Chap. 97. Les Béotiens dressèrent un trophée, enlevèrent leurs morts, dépouillèrent ceux des ennemis, et, laissant une garde, retournèrent à Tanagra, comme pour attaquer Délium. Un héraut que les Athéniens envoyaient réclamer les morts, rencontra un héraut béotien qui le fit retourner sur ses pas, l’assurant qu’il n’obtiendrait rien que lui-même ne fût de retour.
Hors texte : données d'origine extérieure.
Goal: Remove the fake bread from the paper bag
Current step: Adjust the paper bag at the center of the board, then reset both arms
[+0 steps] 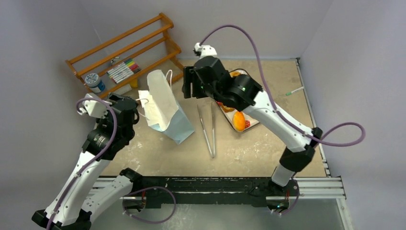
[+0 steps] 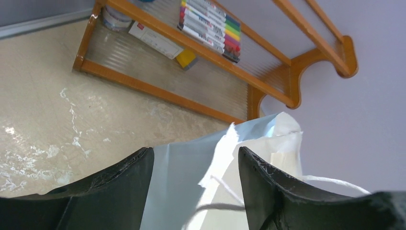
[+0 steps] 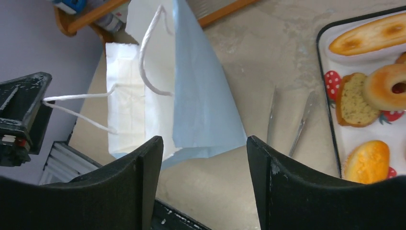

Celui-ci se présenta aux Athéniens, et leur dit, de la part de ceux qui l’envoyaient, qu’ils n’avaient pu, sans crime, enfreindre les lois de l’Hellade ; que c’en était une, reconnue par tous les Hellènes, quand ils attaquaient le pays les uns des autres, de respecter les hiérons ; que les Athéniens avaient entouré de murailles Délium ; qu’ils s’y étaient logés, faisant tout ce qu’on peut se permettre dans un lieu profane, puisant même, pour les usages de l’armée, une eau à laquelle les Béotiens se gardaient de toucher, excepté lorsqu’il s’agissait de laver leurs mains pour les sacrifices ; qu’ainsi, au nom du dieu et d’eux-mêmes, les Béotiens, attestant les dieux de la contrée et Apollon, leur ordonnaient de se retirer de l’hiéron, et d’emporter tout ce qui leur appartenait.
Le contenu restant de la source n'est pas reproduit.